*ASSIGNED TASK*: What comes back must be the data itself, retyped exactly.

*MATERIAL PROVIDED*:
- Opening Delimiter -
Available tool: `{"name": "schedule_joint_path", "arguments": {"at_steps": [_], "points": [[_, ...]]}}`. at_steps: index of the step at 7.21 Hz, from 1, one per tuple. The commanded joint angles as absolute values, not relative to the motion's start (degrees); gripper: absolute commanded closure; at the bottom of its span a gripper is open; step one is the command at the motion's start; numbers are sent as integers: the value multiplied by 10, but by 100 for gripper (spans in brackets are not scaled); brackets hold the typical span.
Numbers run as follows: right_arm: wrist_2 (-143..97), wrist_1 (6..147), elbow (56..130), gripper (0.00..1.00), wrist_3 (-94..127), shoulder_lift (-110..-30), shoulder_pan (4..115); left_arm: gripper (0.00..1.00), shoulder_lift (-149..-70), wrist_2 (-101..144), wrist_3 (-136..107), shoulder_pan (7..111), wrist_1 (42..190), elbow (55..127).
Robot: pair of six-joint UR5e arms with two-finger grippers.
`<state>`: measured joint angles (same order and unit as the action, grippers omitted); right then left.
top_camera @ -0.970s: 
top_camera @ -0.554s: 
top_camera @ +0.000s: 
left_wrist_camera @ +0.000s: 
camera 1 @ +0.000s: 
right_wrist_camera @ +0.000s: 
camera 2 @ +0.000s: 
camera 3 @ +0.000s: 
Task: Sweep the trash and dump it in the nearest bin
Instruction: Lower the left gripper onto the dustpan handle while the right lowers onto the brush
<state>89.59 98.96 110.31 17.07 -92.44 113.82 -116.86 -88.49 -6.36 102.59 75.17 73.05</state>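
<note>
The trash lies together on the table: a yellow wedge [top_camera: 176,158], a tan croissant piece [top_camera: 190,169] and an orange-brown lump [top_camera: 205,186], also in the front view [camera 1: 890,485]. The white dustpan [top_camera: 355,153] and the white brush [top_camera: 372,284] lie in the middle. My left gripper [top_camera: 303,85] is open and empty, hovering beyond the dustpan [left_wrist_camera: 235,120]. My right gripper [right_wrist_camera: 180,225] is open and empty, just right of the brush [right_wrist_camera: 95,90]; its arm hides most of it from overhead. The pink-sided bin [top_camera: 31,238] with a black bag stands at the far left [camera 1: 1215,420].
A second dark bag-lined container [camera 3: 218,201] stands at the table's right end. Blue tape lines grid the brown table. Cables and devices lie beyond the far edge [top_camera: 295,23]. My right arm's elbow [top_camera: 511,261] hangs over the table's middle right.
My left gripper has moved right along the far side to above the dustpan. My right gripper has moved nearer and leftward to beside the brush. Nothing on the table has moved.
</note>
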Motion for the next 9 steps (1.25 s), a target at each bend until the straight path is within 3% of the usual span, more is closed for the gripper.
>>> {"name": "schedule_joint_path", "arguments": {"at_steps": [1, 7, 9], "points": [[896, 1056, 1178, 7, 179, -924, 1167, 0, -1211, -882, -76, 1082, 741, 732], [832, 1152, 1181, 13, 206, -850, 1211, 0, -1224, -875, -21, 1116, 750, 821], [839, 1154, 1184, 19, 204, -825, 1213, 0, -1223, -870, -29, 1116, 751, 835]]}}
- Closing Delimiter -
*REPLY TO THE EXERCISE*:
Available tool: `{"name": "schedule_joint_path", "arguments": {"at_steps": [_], "points": [[_, ...]]}}`. at_steps: index of the step at 7.21 Hz, from 1, one per tuple. The commanded joint angles as absolute values, not relative to the motion's start (degrees); gripper: absolute commanded closure; at the bottom of its span a gripper is open; step one is the command at the motion's start; numbers are sent as integers: the value multiplied by 10, but by 100 for gripper (spans in brackets are not scaled); brackets hold the typical span.
Numbers run as follows: right_arm: wrist_2 (-143..97), wrist_1 (6..147), elbow (56..130), gripper (0.00..1.00), wrist_3 (-94..127), shoulder_lift (-110..-30), shoulder_pan (4..115); left_arm: gripper (0.00..1.00), shoulder_lift (-149..-70), wrist_2 (-101..144), wrist_3 (-136..107), shoulder_pan (7..111), wrist_1 (42..190), elbow (55..127).
Robot: pair of six-joint UR5e arms with two-finger grippers.
`<state>`: measured joint angles (same order and unit as the action, grippers omitted); right then left.
top_camera @ -0.970s: 
top_camera @ -0.554s: 
top_camera @ +0.000s: 
left_wrist_camera @ +0.000s: 
camera 1 @ +0.000s: 
right_wrist_camera @ +0.000s: 
camera 2 @ +0.000s: 
camera 3 @ +0.000s: 
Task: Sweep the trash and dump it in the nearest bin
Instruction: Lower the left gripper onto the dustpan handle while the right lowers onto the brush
<state>89.59 98.96 110.31 17.07 -92.44 113.82 -116.86 -88.49 -6.36 102.59 75.17 73.05</state>
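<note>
The trash lies together on the table: a yellow wedge [top_camera: 176,158], a tan croissant piece [top_camera: 190,169] and an orange-brown lump [top_camera: 205,186], also in the front view [camera 1: 890,485]. The white dustpan [top_camera: 355,153] and the white brush [top_camera: 372,284] lie in the middle. My left gripper [top_camera: 303,85] is open and empty, hovering beyond the dustpan [left_wrist_camera: 235,120]. My right gripper [right_wrist_camera: 180,225] is open and empty, just right of the brush [right_wrist_camera: 95,90]; its arm hides most of it from overhead. The pink-sided bin [top_camera: 31,238] with a black bag stands at the far left [camera 1: 1215,420].
A second dark bag-lined container [camera 3: 218,201] stands at the table's right end. Blue tape lines grid the brown table. Cables and devices lie beyond the far edge [top_camera: 295,23]. My right arm's elbow [top_camera: 511,261] hangs over the table's middle right.
My left gripper has moved right along the far side to above the dustpan. My right gripper has moved nearer and leftward to beside the brush. Nothing on the table has moved.
</note>
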Motion for the next 9 steps (1.25 s), a target at each bend until the straight path is within 3% of the usual span, more is closed for the gripper.
>>> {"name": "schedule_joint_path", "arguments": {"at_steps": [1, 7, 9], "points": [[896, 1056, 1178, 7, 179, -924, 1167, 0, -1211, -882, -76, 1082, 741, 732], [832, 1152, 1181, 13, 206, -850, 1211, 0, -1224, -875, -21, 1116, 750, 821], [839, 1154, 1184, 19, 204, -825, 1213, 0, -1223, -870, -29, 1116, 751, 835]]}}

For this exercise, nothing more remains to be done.